Jonathan Nicholas Powell (born 14 August 1956) is a British diplomat who served as the first Downing Street Chief of Staff, under British prime minister Tony Blair from 1997 to 2007. He was the only senior adviser to last the whole period of Blair's leadership. During this period Powell was also the chief British negotiator on Northern Ireland.

In 2007, Powell joined Morgan Stanley as a full-time senior managing director of its investment banking division.

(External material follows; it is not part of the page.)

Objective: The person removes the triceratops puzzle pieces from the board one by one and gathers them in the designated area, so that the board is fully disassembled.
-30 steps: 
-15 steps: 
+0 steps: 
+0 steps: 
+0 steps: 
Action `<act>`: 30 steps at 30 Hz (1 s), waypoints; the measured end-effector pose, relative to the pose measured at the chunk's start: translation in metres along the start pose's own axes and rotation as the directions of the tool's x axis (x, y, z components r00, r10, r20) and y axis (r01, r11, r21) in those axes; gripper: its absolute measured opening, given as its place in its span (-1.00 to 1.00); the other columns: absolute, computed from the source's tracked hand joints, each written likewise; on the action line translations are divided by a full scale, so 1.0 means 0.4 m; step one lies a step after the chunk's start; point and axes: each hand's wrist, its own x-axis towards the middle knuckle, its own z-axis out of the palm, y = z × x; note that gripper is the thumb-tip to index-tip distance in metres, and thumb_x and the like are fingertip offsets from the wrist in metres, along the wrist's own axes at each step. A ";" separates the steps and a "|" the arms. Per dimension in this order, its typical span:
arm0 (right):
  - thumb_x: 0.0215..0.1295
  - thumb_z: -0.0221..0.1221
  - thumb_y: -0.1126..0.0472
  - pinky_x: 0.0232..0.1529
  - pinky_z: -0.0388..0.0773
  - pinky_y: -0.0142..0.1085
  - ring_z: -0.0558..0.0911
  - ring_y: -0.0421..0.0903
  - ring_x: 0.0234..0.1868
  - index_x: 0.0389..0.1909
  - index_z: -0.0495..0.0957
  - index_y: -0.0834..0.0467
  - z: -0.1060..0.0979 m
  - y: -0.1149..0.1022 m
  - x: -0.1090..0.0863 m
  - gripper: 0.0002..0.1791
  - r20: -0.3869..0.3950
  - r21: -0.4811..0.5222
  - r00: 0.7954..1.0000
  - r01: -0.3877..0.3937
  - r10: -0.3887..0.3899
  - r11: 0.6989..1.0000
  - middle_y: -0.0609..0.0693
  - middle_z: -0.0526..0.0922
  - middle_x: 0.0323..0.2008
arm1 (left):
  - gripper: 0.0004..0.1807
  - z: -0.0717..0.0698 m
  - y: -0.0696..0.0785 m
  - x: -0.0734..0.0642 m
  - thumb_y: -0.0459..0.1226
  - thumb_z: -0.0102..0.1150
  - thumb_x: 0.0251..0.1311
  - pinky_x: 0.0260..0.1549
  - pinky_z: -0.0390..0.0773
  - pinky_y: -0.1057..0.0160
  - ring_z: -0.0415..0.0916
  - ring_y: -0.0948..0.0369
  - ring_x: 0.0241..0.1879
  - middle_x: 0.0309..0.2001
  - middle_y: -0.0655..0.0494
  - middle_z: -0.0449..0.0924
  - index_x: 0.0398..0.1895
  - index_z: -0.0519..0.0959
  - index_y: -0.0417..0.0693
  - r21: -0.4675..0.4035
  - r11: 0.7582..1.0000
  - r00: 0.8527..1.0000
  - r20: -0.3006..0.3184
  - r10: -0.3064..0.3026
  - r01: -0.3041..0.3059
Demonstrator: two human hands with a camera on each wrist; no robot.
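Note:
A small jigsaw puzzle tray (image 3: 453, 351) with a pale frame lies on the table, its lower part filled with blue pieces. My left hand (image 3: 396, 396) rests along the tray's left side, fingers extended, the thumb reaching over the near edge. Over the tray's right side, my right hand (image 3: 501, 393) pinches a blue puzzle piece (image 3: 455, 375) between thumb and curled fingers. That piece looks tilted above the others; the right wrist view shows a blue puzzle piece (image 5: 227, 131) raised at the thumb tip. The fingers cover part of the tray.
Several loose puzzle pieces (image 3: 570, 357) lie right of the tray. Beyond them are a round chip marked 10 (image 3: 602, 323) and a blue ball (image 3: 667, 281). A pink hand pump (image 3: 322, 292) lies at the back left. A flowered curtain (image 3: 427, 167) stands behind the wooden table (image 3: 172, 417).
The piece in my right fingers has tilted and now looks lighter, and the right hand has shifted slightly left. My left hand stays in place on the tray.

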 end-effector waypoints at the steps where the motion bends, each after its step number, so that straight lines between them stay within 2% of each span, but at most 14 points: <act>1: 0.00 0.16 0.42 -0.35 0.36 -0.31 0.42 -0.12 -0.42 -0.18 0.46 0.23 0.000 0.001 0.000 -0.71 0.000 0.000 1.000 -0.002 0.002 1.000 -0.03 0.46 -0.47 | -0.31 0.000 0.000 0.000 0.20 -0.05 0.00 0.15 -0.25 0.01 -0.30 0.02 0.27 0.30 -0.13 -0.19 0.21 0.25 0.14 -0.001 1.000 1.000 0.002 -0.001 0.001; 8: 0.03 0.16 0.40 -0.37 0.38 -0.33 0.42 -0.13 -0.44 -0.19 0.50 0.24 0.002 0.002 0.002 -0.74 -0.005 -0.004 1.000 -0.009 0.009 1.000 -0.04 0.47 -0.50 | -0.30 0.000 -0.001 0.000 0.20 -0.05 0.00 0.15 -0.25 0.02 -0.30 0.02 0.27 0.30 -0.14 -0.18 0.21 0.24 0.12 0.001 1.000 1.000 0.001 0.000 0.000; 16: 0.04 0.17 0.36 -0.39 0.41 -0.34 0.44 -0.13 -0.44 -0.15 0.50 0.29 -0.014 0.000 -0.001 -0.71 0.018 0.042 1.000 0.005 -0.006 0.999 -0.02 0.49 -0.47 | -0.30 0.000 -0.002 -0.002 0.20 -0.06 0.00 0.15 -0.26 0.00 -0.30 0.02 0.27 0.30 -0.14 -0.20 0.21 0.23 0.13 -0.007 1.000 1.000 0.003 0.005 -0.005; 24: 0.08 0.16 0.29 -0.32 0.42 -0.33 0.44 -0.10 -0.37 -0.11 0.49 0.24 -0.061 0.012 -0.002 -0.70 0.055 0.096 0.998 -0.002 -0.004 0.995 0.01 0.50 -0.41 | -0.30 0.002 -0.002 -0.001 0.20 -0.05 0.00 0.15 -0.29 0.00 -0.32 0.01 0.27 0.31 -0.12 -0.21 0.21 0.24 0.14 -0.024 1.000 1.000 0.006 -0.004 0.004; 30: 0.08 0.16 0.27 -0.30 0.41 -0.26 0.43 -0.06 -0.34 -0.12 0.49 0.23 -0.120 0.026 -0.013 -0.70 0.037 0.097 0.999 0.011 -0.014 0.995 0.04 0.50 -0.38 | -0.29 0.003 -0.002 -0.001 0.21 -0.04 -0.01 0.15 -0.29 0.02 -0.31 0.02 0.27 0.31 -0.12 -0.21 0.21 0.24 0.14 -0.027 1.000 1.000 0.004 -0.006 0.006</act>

He runs the charity Inter Mediate which works on armed conflicts around the world. In 2014, David Cameron appointed Powell to be the UK's special envoy to Libya.

Early life
Powell is the son of Air Vice-Marshal John Frederick Powell. He has three brothers: Charles, who was foreign policy advisor to former Prime Minister Margaret Thatcher; Chris, a former advertising executive; and Roderick. Although Powell pronounces the family name in the conventional manner (to rhyme with 'towel'), Charles pronounces it as 'pole'.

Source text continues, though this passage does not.